Su hermana aclara que Aracely jamás consumió algún tipo de alucinógeno. Ella siempre –le refuta a mi madre, quien está dispuesta a venderle unas vitaminas para la calcificación de sus huesos– tuvo una vida sana, completamente normal; estuvo dispuesta a ayudarle a mis papás en la finca con el ganado y con el arreglo de los cultivos. Sin embargo, la imagen de Aracely, como una mujer de campo y pacífica, se distorsiona cuando su hermana hace énfasis en sus crisis agresivas durante las últimas semanas. El rostro de mi madre y, por supuesto el mío, se llenan de asombro.
“Antes del veintisiete de mayo –continúa hablando su hermana– nadie se preocupaba tanto por lo que ocurría en la finca. Para eso estaba ella; todos la querían. Mi hermana siempre fue una mujer ganadera y, por eso mismo, y porque mis papás ya tienen más de ochenta años, se la pasaba en la finca, haciendo aseo, dándole de comer a las vaquitas y eso sí, pidiéndole a diosito que nos ayudara con la salud de mis papás. Pero después de ese día, todo se vino abajo. La hemos llevado al psicólogo, al psiquiatra, a la iglesia y nada, parece que ya queda así.” Aracely, al igual que su hermana, es una mujer regordeta y de baja estatura, de cabello corto y tinturado. Debió ser una mujer muy feliz o, por lo menos, cómoda con su posición en la finca familiar, con aquellos campos verdes, con las montañas, con el lujo del aire puro que en la ciudad desaparece.
Como todo campesino, amador de su tierra y de la madrugada, Aracely, se levantó el veintisiete de mayo a las cinco de la mañana; se acomodó sus botas, su ruana, y salió a preparar aguapanela para ella y para sus padres. “Bendición, mamá; bendición, papá; espero que hayan descansado”. Y mientras la estufa de carbón encendía, salió al baño, con el tiempo contado para reorganizar su día y llevarlo a cabo plenamente. Ordeñó las vacas, miro sus cultivos, hizo el aseo diario, el almuerzo y más y más tareas del campo. Después del almuerzo, justo cuando estaba a punto de finalizar sus labores, salió de casa y, mientras caminaba por verdes sendas y observaba el paisaje boyacense, alguna imagen la dejó tensa, paralizada. Aracely quedó en shock. La encontraron agitada, desesperada. Primero vino la visita al médico, quien la remitió al psicólogo y luego al psiquiatra. Por supuesto, el diagnóstico no fue nada alentador para la familia.
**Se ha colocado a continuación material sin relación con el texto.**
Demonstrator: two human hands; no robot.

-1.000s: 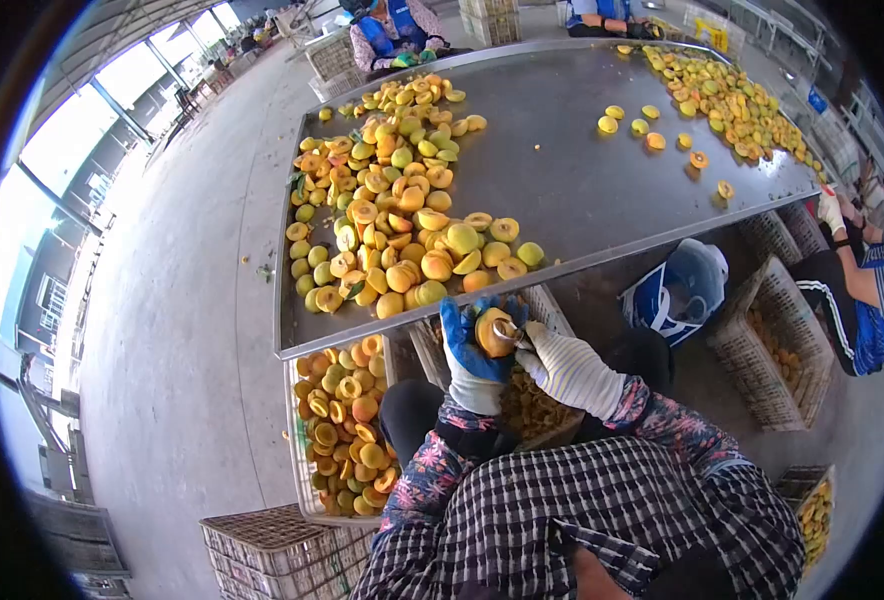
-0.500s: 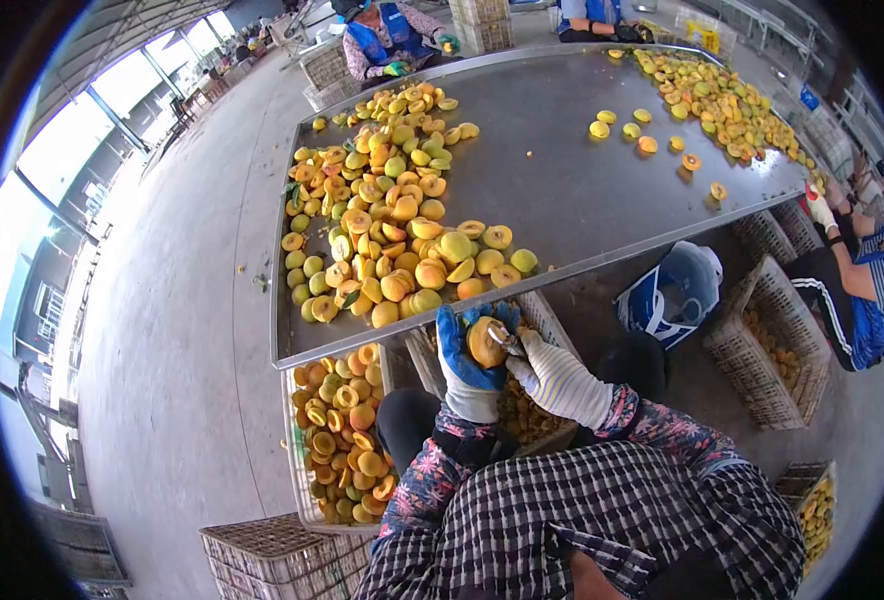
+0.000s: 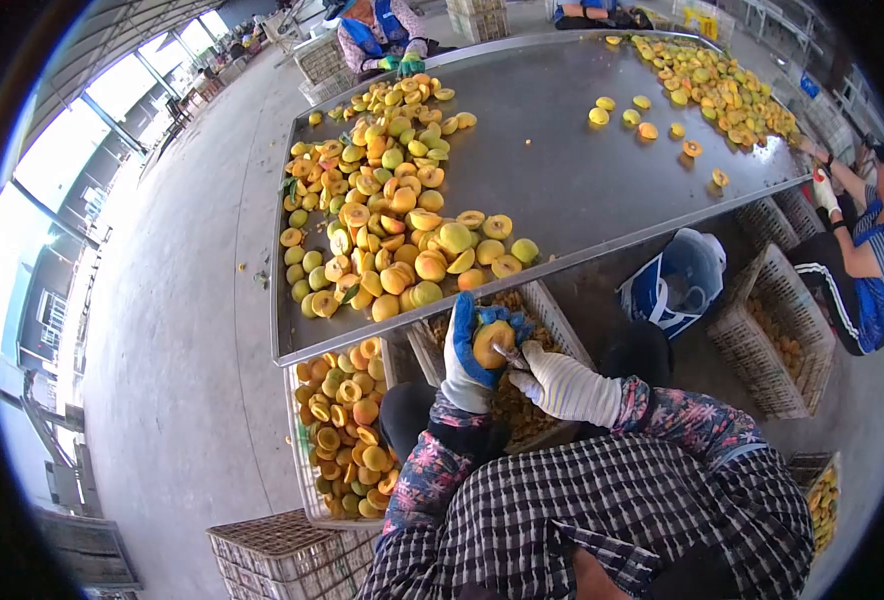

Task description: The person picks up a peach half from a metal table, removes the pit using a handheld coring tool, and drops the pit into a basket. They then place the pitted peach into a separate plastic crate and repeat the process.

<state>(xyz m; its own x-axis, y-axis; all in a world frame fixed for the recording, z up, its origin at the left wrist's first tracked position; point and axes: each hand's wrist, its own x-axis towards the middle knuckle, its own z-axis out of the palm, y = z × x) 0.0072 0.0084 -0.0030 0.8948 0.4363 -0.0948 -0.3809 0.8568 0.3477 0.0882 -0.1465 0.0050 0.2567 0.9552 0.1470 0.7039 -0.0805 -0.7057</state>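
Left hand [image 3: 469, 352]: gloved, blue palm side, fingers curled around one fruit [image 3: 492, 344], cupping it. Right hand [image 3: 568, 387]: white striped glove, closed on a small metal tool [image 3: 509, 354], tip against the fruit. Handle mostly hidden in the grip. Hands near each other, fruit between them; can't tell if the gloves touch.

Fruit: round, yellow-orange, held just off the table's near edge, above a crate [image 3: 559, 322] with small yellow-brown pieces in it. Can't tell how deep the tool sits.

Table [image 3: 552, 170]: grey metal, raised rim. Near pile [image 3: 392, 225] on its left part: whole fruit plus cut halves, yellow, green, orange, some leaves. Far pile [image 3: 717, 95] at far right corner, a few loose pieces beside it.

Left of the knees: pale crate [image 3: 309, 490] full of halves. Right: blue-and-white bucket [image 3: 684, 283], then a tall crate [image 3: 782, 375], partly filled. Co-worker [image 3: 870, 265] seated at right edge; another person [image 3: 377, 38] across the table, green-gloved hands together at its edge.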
Su esquizofrenia es nada menos que incurable, por tratarse de un problema mental. Sin embargo, su familia tiene la esperanza de que mejore gradualmente su estado de salud, pues, si bien, las crisis no empeoran, lo hace su corazón y su sistema nervioso con los neurolépticos ingeridos.
“No sabemos –responde la hermana de Aracely– a ciencia cierta”, qué fue lo que vio o qué le hicieron de camino a la finca. Si es que salió alguien por ahí y le dio algo o si ya iba asustada y, de repente, un animal apareció y la asustó y eso le generó el shock. Tengo fe en que pueda algún día volver a hablarnos”. La hermana de Aracely recibe las vitaminas que mamá le aconseja. Le agradecemos por sus palabras y mamá le recomienda fuerza ante la situación.
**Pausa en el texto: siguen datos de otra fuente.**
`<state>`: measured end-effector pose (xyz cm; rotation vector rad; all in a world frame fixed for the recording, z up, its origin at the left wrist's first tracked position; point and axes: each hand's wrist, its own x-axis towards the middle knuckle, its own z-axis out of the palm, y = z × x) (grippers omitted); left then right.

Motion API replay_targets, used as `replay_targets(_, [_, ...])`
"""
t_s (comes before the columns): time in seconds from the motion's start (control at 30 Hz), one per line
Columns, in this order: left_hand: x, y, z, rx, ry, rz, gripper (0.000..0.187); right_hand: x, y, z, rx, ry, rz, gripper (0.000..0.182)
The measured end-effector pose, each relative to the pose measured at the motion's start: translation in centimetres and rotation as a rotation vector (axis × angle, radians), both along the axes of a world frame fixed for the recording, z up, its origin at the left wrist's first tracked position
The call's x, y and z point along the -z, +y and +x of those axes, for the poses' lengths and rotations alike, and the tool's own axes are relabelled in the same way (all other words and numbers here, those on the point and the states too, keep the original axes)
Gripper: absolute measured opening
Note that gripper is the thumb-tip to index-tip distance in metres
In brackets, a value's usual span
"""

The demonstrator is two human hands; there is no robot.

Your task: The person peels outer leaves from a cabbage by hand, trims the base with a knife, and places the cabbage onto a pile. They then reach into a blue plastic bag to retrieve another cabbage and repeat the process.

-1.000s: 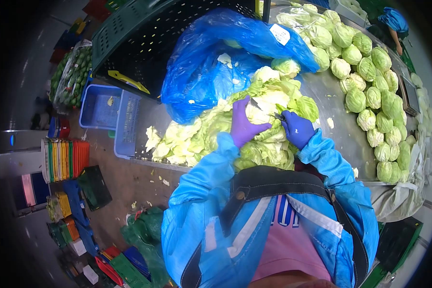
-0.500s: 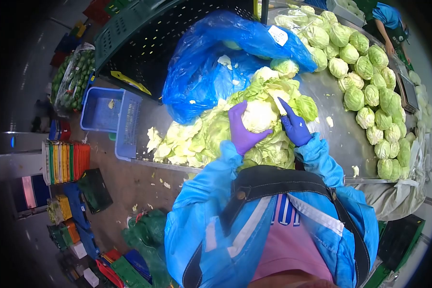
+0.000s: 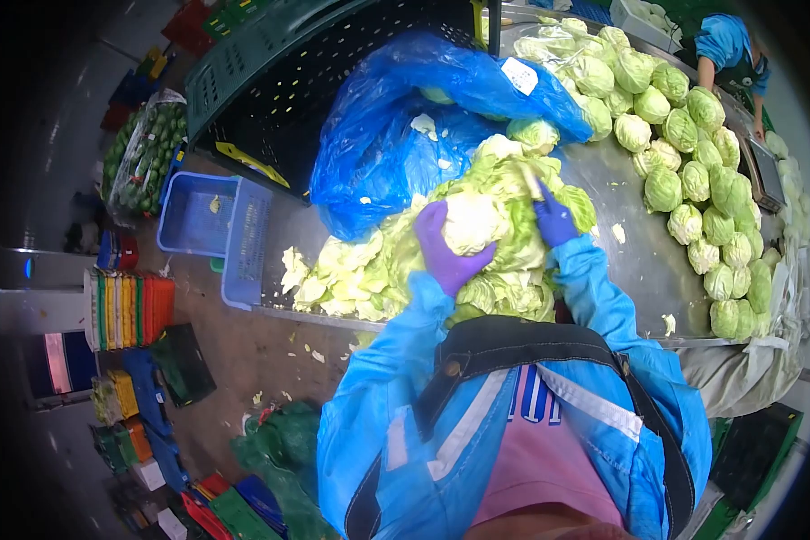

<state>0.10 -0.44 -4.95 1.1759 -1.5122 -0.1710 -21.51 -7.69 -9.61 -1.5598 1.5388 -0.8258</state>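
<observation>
My left hand (image 3: 450,252), in a purple glove, is wrapped round the left and lower sides of a pale peeled cabbage (image 3: 471,222). To its right, my right hand (image 3: 554,219), gloved in darker purple, is closed on a knife (image 3: 535,186) whose blade is blurred and points up and left, apart from the cabbage. Loose green leaves (image 3: 405,261) lie heaped under and around both hands. Just beyond them, a blue plastic bag (image 3: 369,117) lies open with cabbage and leaf scraps in it.
Many trimmed cabbages (image 3: 663,187) cover the right of the metal table (image 3: 612,261). A dark green crate (image 3: 270,90) and a blue basket (image 3: 247,238) stand at the left. A co-worker (image 3: 729,45) reaches toward the table's far right.
My left hand and the cabbage have shifted slightly left. My right hand with the knife has drawn away from the cabbage to the right. The co-worker's arms have moved.
</observation>
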Motion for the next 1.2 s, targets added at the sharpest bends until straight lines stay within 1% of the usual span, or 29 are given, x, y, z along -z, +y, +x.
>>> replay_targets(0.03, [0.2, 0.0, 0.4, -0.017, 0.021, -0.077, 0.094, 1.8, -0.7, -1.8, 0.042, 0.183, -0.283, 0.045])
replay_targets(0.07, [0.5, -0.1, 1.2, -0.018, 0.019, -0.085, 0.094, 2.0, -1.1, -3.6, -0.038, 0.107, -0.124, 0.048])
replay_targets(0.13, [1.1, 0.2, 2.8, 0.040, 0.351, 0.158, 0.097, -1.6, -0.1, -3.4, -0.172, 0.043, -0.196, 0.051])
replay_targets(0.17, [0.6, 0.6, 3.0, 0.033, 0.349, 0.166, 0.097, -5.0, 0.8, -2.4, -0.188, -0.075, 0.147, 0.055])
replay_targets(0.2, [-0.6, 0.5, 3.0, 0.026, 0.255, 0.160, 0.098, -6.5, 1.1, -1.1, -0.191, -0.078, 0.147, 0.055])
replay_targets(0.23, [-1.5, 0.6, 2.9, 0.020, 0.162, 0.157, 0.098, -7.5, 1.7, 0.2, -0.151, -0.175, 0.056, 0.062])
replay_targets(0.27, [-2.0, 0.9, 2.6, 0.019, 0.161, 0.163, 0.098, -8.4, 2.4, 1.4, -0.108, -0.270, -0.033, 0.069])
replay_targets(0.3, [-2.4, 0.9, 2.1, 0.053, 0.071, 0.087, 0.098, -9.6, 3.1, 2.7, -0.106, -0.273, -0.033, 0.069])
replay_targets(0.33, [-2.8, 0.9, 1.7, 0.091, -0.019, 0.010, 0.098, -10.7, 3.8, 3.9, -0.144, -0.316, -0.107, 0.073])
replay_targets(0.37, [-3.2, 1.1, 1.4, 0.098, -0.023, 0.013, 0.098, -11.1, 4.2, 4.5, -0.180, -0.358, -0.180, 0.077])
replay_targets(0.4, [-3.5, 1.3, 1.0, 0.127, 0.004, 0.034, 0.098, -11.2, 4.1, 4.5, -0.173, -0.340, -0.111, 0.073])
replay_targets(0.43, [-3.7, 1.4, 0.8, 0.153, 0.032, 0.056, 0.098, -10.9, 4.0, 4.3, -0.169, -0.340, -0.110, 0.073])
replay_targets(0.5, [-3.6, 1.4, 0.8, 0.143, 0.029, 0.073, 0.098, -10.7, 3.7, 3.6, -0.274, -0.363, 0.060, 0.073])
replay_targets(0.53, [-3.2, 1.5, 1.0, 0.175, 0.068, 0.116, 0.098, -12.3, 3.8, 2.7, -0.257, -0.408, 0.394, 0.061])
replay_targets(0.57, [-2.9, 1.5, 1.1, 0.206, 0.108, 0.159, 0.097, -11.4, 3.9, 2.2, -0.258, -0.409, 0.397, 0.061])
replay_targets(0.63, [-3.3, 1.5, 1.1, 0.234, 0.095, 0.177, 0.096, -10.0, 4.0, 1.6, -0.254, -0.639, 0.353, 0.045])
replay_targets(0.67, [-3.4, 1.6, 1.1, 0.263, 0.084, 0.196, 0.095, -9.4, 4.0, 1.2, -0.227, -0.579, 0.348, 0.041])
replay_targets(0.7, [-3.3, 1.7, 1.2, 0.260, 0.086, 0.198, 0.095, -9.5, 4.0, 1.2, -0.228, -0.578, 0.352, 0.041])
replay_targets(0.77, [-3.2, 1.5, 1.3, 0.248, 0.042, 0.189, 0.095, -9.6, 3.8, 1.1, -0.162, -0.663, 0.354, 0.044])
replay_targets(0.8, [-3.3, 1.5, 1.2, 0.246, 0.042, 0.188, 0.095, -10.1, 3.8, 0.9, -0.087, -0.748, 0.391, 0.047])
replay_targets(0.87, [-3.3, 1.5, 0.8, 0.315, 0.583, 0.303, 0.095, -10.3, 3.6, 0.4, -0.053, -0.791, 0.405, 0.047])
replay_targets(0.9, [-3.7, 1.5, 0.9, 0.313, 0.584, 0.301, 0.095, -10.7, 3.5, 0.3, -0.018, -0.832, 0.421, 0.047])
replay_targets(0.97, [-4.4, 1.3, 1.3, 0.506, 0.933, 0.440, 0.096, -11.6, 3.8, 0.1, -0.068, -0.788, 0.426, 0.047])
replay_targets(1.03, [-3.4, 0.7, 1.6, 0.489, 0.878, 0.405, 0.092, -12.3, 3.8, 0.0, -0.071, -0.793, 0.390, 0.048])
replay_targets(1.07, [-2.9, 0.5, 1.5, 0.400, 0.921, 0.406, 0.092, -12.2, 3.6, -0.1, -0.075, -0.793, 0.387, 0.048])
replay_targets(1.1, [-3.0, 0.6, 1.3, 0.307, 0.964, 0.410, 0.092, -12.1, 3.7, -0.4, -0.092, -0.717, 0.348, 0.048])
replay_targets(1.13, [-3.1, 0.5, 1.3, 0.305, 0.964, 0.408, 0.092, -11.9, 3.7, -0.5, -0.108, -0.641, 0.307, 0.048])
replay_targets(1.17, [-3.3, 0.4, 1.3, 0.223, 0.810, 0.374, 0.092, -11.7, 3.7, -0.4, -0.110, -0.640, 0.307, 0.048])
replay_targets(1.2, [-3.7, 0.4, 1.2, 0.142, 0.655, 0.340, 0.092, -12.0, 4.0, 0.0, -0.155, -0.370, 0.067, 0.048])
Nos despedimos, agitando la mano, y nos alejamos de Aracely con el mismo afán con el que transcurre el tiempo. Está rodeada por su hermana y su sobrina. Su mirada perdida, como siempre, la mantiene en otro mundo, en algún lugar inaccesible de su mente. El recuerdo de la persona que fue se pierde, como se pierde esta tarde… la última en la que veré a Aracely.